GUILHERME SENTE UM SONO PROFUNDO REPENTINAMENTE. VITÓRIA ENTRA TOCANDO UM VIOLÃO. GUILHERME BOCEJA E COÇA OS OLHOS.

GUILHERME
Nossa. O que significa isso? Vocês ouvem? Vocês tão ouvindo essa música? Minha mãe escrevia músicas quando era viva. É uma coisa específica que talvez teria me convencido de primeira. Seria mais fácil de reconhecer...
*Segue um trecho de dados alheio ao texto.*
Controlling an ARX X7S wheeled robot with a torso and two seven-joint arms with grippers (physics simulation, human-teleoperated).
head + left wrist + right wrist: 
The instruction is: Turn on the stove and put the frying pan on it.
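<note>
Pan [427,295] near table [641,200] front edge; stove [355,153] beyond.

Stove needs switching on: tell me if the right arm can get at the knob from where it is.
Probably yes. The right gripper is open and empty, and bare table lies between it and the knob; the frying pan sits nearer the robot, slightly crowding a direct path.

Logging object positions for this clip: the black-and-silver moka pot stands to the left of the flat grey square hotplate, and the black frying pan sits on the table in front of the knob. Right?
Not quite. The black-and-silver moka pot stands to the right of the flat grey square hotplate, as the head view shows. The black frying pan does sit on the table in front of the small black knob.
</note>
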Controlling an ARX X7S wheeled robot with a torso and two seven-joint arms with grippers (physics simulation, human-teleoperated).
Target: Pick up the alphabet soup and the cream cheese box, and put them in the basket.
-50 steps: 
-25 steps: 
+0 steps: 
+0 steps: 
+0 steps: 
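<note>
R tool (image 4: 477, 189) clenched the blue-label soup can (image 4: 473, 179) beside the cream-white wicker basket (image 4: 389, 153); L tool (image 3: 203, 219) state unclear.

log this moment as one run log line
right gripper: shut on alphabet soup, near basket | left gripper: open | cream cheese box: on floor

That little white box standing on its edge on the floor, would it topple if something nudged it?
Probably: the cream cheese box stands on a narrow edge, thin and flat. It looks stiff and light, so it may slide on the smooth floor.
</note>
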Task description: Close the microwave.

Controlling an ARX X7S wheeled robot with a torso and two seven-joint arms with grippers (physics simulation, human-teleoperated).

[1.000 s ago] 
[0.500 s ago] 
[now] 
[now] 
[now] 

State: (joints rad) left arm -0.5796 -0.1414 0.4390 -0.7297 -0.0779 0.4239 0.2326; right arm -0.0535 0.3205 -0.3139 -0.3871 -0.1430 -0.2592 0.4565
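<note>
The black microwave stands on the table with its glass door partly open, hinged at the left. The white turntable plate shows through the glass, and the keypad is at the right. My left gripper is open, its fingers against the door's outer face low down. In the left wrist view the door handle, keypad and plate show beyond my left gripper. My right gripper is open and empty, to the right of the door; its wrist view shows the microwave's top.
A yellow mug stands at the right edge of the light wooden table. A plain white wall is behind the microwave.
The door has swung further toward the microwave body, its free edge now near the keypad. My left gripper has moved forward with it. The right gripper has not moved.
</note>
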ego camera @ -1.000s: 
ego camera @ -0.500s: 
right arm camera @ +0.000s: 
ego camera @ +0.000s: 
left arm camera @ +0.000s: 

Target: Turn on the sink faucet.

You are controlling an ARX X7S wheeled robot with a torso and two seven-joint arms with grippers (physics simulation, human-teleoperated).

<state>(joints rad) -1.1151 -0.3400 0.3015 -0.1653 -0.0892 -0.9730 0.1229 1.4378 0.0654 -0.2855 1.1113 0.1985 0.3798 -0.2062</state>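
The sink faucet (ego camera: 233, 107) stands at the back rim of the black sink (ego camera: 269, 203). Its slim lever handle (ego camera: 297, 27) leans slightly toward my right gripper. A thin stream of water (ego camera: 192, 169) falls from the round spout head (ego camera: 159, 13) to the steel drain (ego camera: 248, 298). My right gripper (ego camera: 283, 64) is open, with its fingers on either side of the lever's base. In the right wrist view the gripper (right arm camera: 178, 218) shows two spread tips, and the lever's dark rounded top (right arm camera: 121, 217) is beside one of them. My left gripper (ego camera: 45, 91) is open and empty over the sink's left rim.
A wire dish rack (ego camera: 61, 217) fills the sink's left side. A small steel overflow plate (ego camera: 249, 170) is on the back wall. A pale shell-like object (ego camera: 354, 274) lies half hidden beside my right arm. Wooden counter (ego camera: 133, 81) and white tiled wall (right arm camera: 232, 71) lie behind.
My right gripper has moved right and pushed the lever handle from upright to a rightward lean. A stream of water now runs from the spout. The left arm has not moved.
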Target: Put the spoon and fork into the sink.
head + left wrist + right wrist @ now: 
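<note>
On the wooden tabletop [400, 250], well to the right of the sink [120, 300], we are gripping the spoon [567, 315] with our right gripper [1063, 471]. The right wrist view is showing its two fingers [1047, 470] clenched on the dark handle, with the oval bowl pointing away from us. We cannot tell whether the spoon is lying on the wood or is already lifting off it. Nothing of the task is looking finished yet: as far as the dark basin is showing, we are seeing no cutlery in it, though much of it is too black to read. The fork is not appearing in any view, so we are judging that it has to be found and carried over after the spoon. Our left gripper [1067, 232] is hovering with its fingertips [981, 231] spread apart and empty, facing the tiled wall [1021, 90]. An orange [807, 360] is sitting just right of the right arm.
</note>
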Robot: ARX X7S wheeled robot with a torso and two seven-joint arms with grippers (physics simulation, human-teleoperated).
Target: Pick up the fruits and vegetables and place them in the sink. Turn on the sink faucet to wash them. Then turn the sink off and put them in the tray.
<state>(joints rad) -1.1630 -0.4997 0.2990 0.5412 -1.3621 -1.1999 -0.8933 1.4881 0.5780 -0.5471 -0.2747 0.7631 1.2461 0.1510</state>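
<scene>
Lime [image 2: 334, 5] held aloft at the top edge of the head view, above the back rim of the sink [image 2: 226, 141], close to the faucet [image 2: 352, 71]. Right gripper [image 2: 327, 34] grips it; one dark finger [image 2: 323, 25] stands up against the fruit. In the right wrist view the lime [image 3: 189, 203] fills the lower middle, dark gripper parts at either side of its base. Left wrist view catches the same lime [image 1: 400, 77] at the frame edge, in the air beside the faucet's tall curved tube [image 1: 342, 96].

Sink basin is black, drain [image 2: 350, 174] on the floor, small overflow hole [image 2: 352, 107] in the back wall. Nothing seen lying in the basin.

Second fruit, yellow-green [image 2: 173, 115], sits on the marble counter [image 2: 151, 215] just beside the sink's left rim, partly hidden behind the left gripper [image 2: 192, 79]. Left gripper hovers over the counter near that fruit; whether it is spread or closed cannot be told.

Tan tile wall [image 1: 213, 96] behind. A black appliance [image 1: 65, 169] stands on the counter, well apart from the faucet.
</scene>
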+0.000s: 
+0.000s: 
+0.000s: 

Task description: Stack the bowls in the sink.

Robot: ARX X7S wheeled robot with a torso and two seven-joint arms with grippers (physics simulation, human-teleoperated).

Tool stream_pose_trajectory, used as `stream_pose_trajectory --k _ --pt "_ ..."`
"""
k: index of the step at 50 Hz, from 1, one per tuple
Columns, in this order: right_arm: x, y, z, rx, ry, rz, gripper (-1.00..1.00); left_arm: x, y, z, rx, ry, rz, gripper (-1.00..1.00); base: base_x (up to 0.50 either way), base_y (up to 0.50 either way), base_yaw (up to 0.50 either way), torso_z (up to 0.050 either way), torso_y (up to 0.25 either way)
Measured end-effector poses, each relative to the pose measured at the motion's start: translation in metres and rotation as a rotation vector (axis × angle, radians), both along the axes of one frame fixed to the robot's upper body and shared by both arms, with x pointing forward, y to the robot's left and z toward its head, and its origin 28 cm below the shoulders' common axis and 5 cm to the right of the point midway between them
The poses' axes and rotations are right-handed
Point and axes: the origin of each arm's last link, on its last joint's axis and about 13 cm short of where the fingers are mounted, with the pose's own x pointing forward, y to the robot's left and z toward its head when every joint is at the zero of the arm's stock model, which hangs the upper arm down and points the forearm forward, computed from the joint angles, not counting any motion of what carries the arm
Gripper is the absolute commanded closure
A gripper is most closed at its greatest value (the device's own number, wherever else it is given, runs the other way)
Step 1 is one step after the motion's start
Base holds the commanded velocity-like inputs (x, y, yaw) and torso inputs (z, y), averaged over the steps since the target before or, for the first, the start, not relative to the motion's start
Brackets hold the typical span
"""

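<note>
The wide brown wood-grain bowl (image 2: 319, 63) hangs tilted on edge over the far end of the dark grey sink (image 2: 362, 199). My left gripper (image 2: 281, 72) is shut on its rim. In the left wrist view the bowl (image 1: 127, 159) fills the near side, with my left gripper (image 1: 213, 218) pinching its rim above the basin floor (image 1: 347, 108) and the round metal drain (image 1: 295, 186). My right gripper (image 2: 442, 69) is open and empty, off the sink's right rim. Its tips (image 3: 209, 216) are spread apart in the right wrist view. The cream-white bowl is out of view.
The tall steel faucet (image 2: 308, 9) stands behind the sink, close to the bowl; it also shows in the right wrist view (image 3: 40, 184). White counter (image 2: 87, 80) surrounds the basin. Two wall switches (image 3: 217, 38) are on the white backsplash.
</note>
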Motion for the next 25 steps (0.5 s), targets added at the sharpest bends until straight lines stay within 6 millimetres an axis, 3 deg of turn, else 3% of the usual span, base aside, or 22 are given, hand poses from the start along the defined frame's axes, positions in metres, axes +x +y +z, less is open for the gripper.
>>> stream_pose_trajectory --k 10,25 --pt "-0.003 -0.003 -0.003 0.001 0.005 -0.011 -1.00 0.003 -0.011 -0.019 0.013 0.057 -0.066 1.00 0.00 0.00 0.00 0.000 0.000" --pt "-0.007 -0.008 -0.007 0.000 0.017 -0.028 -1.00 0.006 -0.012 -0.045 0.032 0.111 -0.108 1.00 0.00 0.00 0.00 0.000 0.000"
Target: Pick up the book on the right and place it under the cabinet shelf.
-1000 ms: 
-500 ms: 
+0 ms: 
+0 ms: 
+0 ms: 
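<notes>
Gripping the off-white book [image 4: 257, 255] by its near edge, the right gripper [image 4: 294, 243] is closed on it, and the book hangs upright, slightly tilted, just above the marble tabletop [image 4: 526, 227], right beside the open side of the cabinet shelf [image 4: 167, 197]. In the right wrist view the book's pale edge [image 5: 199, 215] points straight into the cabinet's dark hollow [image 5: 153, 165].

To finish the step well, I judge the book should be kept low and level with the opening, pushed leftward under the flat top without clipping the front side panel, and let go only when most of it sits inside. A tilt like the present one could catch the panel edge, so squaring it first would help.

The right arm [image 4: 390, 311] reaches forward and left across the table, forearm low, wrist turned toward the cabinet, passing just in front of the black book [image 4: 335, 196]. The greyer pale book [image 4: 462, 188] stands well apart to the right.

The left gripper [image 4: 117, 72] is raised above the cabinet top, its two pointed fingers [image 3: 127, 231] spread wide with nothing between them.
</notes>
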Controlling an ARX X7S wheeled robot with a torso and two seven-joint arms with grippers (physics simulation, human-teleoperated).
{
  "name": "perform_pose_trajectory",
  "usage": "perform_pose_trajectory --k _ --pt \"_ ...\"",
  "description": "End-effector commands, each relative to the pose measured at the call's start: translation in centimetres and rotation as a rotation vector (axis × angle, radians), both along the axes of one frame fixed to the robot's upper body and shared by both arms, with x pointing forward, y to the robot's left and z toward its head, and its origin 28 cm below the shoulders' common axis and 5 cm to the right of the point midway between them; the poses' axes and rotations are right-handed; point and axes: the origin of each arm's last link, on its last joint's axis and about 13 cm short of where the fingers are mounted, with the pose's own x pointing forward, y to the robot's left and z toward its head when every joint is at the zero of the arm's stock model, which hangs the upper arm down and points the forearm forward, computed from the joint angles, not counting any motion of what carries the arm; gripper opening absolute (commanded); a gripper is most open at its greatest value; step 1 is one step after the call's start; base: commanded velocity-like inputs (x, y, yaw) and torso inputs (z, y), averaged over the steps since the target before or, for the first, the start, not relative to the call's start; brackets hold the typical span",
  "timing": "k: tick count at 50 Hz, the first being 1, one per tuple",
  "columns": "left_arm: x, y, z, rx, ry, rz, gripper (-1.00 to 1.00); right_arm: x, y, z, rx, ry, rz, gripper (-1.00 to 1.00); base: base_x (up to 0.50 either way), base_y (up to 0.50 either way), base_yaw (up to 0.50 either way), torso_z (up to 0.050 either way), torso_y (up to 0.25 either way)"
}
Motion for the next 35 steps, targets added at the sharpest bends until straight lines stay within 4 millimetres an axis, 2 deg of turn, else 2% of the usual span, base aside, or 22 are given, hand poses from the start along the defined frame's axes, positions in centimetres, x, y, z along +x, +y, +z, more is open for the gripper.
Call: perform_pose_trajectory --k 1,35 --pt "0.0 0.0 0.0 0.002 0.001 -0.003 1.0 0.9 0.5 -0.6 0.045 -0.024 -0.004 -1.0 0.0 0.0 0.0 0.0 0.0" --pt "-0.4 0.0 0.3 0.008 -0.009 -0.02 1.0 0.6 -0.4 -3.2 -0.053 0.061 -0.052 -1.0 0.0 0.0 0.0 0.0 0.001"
GUILHERME, NUM LEVE TRANSE, VAI ATÉ UM MICROFONE.

GUILHERME
Ele sou eu, ele me deu
Me deu meu filho
Me concebeu
Um menininho que sozinho
Me ensinou onde estava o amor
Amor de deus
Pra onde eu vou?
Hoje eu te empurro desse ninho
Vai voar, meu passarinho
Se cair estarei longe
Mas assoprarei mesmo assim o seu dodói

Você não é mais o centro quando carne se tornou
Menino egocêntrico não responde ao deus senhor
Às vezes perder a luta é vencer na contra mão
Aceite a história do seu irmão de alma
O nome disso é comunhão
Nessa imensa sala de aula sideral
Paz que acalma a alma dela
Tanto quanto a sua
É a lição de casa principal

Paz que acalma a alma dela
Tanto quanto a sua
É a lição de casa principal
 
VITÓRIA SAI E GUILHERME ACORDA DO TRANSE.

GUILHERME
Jesus, pai amado. Que caralho foi isso?

BLACK-OUT.


CENA 3

VITÓRIA ESTÁ EM MEDITAÇÃO.

VITÓRIA
Pai, eu não peço mais compreensão, eu peço paz. Não que eu tenha chegado no limite da sabedoria, muito longe disso. Mas acho que daqui por diante eu posso me atrapalhar na linha da sanidade e eu estou confortável aqui. Você sabe o quanto eu duvidei de mim mesma durante todo esse tempo. Dom? Maldição? Não me parece uma coisa tão surreal como as pessoas pensam, porque, oras, essa é a vida que eu conheço desde sempre, eu só posso saber do que eu sei! E mesmo assim o pai da dúvida também me atentou, você sabe disso, é você que guia essa harmonia, eu sei. Ao mesmo tempo que eu quero evoluir pro nível seguinte, pai, não sei se é coisa do orgulho, mas eu tenho... eu tenho medo do passo seguinte, de como ele virá, de quem ele virá, com qual resposta ele virá. E se essa resposta ainda desbanca a minha resposta! (PAUSA) Talvez chegue uma hora de simplesmente passar o bastão. Faz muito tempo que a gente tem feito esse trabalho junto, pai, eu sei. Mas é onde as pessoas me escutam, onde algumas pessoas me dão algum propósito. Vai ser complicado passar adiante assim sem mais nem menos. (PAUSA) Eu entendo.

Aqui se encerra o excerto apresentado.